• EXERCISE DESCRIPTION
Every entry, from first to last, is to be written out exactly.

━━ INFORMATION SUPPLIED ━━

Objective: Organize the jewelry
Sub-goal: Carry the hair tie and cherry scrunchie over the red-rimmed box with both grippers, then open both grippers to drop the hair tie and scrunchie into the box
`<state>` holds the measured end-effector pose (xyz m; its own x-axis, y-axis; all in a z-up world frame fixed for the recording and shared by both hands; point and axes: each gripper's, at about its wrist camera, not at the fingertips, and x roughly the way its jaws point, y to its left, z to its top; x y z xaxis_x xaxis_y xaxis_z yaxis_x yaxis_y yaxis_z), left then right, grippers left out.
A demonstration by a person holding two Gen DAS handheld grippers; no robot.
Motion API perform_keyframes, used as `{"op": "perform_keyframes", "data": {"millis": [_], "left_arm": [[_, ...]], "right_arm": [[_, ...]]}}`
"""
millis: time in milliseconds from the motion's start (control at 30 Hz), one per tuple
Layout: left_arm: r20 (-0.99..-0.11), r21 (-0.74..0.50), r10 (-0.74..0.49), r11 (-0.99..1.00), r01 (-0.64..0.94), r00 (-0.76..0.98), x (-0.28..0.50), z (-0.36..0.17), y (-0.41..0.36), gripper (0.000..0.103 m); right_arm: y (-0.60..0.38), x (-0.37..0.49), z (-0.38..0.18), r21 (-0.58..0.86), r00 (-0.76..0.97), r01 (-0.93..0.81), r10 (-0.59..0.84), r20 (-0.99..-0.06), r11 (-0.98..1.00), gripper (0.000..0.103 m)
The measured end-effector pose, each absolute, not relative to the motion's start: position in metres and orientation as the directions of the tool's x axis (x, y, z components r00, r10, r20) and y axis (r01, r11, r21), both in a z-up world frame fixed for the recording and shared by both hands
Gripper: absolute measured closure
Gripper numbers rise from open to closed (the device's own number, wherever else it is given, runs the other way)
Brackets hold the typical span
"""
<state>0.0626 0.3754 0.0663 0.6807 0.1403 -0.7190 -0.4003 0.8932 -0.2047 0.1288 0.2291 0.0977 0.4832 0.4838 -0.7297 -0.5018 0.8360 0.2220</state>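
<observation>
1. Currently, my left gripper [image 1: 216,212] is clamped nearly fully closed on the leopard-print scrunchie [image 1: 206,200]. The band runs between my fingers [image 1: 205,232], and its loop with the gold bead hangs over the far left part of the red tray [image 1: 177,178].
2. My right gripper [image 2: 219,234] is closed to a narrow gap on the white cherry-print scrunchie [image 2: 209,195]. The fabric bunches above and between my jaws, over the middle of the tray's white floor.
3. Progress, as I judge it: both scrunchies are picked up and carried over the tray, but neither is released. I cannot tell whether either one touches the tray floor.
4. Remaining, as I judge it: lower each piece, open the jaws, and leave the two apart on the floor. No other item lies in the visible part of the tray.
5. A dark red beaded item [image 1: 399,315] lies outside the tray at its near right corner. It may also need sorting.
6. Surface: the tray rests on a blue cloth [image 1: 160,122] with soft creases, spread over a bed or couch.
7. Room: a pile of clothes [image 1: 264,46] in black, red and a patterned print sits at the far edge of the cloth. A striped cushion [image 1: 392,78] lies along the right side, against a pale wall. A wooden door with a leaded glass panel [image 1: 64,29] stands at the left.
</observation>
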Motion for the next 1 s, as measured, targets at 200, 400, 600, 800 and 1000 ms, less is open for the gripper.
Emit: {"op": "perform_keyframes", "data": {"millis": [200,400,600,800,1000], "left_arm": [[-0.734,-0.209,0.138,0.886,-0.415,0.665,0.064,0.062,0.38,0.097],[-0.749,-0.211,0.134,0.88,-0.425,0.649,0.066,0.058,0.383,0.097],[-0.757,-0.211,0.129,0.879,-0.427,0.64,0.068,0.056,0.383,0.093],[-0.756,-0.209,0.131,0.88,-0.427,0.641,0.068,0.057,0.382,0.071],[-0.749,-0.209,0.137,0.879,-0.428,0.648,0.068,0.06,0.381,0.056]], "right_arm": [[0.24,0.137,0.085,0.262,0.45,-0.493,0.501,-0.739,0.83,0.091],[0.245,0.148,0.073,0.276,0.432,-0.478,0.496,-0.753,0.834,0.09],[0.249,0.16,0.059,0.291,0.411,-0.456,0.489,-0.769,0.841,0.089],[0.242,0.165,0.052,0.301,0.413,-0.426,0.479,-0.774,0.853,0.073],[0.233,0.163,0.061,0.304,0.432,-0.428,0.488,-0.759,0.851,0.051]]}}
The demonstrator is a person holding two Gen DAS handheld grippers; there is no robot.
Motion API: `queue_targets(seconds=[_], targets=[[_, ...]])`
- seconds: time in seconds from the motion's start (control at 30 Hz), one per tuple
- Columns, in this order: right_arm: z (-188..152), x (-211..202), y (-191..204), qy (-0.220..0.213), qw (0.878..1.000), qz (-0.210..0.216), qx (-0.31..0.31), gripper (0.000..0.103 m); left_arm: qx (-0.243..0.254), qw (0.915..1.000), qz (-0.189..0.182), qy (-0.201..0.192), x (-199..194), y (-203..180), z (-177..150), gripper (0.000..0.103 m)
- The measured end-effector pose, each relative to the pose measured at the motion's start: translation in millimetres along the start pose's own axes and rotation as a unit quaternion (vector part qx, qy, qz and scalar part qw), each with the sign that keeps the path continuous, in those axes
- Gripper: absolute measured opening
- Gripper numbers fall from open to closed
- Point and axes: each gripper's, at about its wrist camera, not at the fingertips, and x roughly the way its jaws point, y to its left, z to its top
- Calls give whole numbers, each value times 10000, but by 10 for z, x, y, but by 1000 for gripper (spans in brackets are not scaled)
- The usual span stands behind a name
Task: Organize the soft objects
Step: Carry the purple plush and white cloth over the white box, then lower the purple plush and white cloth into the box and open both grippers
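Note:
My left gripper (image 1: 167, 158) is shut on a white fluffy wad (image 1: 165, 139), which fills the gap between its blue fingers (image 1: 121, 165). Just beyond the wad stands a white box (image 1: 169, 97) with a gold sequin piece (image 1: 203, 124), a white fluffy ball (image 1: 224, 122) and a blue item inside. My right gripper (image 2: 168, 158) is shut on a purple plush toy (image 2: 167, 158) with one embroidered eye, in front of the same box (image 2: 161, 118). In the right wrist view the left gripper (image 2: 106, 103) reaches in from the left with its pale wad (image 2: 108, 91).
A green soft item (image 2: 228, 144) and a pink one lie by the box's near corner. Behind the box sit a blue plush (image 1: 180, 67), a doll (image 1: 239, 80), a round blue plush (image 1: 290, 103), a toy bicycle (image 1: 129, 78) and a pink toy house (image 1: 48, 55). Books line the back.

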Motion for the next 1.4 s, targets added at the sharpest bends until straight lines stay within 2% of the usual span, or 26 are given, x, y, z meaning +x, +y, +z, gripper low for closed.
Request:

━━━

• RESULT
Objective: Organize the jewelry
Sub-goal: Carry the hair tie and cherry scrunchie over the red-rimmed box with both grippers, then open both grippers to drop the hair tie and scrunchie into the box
`<state>` holds the measured end-effector pose (xyz m; its own x-axis, y-axis; all in a z-up world frame fixed for the recording and shared by both hands; point and axes: each gripper's, at about its wrist camera, not at the fingertips, and x roughly the way its jaws point, y to its left, z to its top; x y z xaxis_x xaxis_y xaxis_z yaxis_x yaxis_y yaxis_z), left then right, grippers left out.
A demonstration by a person holding two Gen DAS handheld grippers; no robot.
Motion API perform_keyframes, used as `{"op": "perform_keyframes", "data": {"millis": [_], "left_arm": [[_, ...]], "right_arm": [[_, ...]]}}`
"""
millis: time in milliseconds from the motion's start (control at 30 Hz), one per tuple
Layout: left_arm: r20 (-0.99..-0.11), r21 (-0.74..0.50), r10 (-0.74..0.49), r11 (-0.99..1.00), r01 (-0.64..0.94), r00 (-0.76..0.98), x (-0.28..0.50), z (-0.36..0.17), y (-0.41..0.36), gripper (0.000..0.103 m); right_arm: y (-0.60..0.38), x (-0.37..0.49), z (-0.38..0.18), r21 (-0.58..0.86), r00 (-0.76..0.97), r01 (-0.93..0.81), r10 (-0.59..0.84), r20 (-0.99..-0.06), r11 (-0.98..1.00), gripper (0.000..0.103 m)
The measured end-effector pose, each absolute, not relative to the motion's start: position in metres and orientation as the directions of the tool's x axis (x, y, z components r00, r10, r20) and y axis (r01, r11, r21), both in a z-up world frame fixed for the recording and shared by both hands
Gripper: absolute measured closure
Gripper numbers rise from open to closed (the device's own number, wherever else it is given, runs the other way)
Brackets hold the typical span
"""
<state>0.0626 0.3754 0.0663 0.6807 0.1403 -0.7190 -0.4003 0.8932 -0.2047 0.1288 0.2291 0.0977 0.4832 0.4838 -0.7297 -0.5018 0.8360 0.2220</state>
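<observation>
1. Currently, my left gripper [image 1: 216,212] is clamped nearly fully closed on the leopard-print scrunchie [image 1: 206,200]. The band runs between my fingers [image 1: 205,232], and its loop with the gold bead hangs over the far left part of the red tray [image 1: 177,178].
2. My right gripper [image 2: 219,234] is closed to a narrow gap on the white cherry-print scrunchie [image 2: 209,195]. The fabric bunches above and between my jaws, over the middle of the tray's white floor.
3. Progress, as I judge it: both scrunchies are picked up and carried over the tray, but neither is released. I cannot tell whether either one touches the tray floor.
4. Remaining, as I judge it: lower each piece, open the jaws, and leave the two apart on the floor. No other item lies in the visible part of the tray.
5. A dark red beaded item [image 1: 399,315] lies outside the tray at its near right corner. It may also need sorting.
6. Surface: the tray rests on a blue cloth [image 1: 160,122] with soft creases, spread over a bed or couch.
7. Room: a pile of clothes [image 1: 264,46] in black, red and a patterned print sits at the far edge of the cloth. A striped cushion [image 1: 392,78] lies along the right side, against a pale wall. A wooden door with a leaded glass panel [image 1: 64,29] stands at the left.
</observation>
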Motion for the next 1 s, as measured, targets at 200, 400, 600, 800 and 1000 ms, less is open for the gripper.
Emit: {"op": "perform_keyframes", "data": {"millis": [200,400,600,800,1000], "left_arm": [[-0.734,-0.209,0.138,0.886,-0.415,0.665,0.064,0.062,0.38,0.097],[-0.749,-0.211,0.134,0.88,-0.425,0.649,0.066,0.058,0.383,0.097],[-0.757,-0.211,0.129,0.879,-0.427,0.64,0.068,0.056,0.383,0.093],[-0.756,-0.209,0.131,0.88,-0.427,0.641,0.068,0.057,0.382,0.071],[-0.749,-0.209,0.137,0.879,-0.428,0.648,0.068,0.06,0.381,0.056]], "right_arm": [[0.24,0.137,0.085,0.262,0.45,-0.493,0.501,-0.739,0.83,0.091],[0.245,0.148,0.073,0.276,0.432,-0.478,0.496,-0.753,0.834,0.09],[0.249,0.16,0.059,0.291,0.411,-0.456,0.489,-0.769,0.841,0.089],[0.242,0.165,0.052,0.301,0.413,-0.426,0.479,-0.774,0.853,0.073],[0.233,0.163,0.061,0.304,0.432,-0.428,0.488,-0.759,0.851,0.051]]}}
The demonstrator is a person holding two Gen DAS handheld grippers; there is no robot.
Motion API: `queue_targets(seconds=[_], targets=[[_, ...]])`
- seconds: time in seconds from the motion's start (control at 30 Hz), one per tuple
- Columns, in this order: right_arm: z (-188..152), x (-211..202), y (-191..204), qy (-0.220..0.213), qw (0.878..1.000), qz (-0.210..0.216), qx (-0.31..0.31), gripper (0.000..0.103 m); left_arm: qx (-0.243..0.254), qw (0.915..1.000), qz (-0.189..0.182), qy (-0.201..0.192), x (-199..194), y (-203..180), z (-177..150), gripper (0.000..0.103 m)
- The measured end-effector pose, each relative to the pose measured at the motion's start: translation in millimetres along the start pose's own axes and rotation as a unit quaternion (vector part qx, qy, qz and scalar part qw), each with the sign that keeps the path continuous, in those axes
- Gripper: absolute measured opening
- Gripper numbers fall from open to closed
- Point and axes: each gripper's, at about its wrist camera, not at the fingertips, and x roughly the way its jaws point, y to its left, z to its top
- Calls give whole numbers, each value times 10000, but by 10 for z, x, y, but by 1000 for gripper (spans in brackets are not scaled)
- The usual span stands behind a name
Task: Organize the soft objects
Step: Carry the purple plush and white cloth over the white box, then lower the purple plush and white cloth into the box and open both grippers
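Note:
My left gripper (image 1: 167, 158) is shut on a white fluffy wad (image 1: 165, 139), which fills the gap between its blue fingers (image 1: 121, 165). Just beyond the wad stands a white box (image 1: 169, 97) with a gold sequin piece (image 1: 203, 124), a white fluffy ball (image 1: 224, 122) and a blue item inside. My right gripper (image 2: 168, 158) is shut on a purple plush toy (image 2: 167, 158) with one embroidered eye, in front of the same box (image 2: 161, 118). In the right wrist view the left gripper (image 2: 106, 103) reaches in from the left with its pale wad (image 2: 108, 91).
A green soft item (image 2: 228, 144) and a pink one lie by the box's near corner. Behind the box sit a blue plush (image 1: 180, 67), a doll (image 1: 239, 80), a round blue plush (image 1: 290, 103), a toy bicycle (image 1: 129, 78) and a pink toy house (image 1: 48, 55). Books line the back.
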
Motion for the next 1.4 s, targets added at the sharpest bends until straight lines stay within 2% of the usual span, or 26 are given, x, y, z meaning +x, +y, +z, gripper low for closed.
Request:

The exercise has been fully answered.